▸ Collected material:
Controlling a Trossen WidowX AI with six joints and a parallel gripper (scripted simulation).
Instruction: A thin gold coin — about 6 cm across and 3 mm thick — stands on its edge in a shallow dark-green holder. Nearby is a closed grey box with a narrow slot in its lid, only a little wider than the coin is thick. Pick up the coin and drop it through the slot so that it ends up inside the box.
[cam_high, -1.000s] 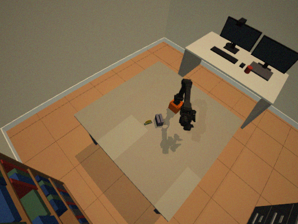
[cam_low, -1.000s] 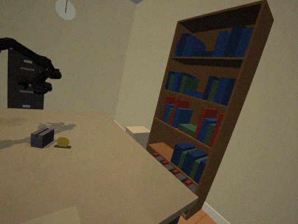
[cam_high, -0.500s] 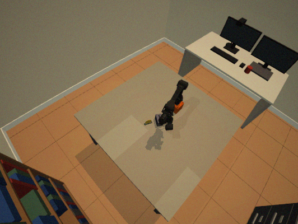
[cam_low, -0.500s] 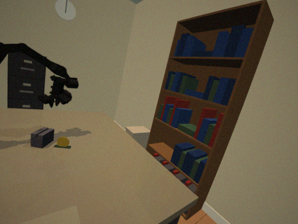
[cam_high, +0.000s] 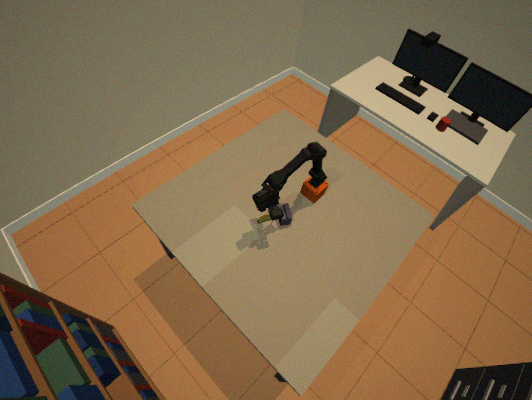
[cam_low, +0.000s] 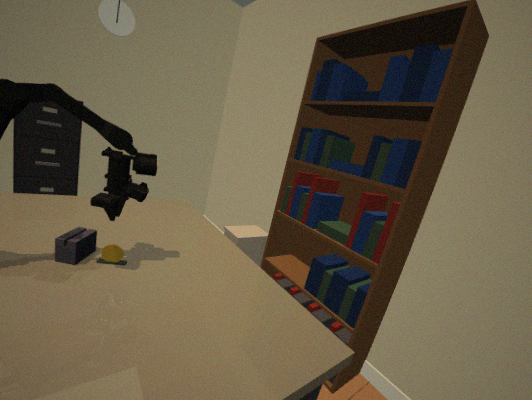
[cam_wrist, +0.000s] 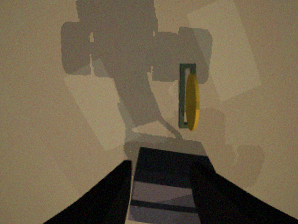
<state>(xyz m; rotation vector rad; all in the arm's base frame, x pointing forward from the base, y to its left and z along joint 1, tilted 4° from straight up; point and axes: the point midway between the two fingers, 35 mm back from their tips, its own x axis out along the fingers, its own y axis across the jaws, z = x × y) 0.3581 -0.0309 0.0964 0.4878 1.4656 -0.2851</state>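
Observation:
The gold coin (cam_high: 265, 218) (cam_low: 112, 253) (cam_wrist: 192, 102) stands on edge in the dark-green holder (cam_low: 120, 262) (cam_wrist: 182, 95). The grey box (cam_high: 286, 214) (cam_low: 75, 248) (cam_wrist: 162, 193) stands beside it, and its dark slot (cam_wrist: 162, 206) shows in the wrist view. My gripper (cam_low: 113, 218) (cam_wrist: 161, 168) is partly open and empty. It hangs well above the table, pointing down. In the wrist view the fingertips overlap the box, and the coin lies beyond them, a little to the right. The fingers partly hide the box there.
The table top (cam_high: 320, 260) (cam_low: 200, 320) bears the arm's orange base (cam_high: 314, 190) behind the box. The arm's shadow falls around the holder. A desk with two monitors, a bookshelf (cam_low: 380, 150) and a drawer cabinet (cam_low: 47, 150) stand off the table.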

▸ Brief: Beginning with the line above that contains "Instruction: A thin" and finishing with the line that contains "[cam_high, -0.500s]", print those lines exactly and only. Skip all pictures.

▸ Exercise answer:
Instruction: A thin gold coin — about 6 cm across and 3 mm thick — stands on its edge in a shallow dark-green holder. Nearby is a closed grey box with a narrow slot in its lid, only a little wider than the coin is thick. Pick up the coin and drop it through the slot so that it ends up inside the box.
[cam_high, -1.000s] 
[cam_low, -1.000s] 
[cam_high, -0.500s] 

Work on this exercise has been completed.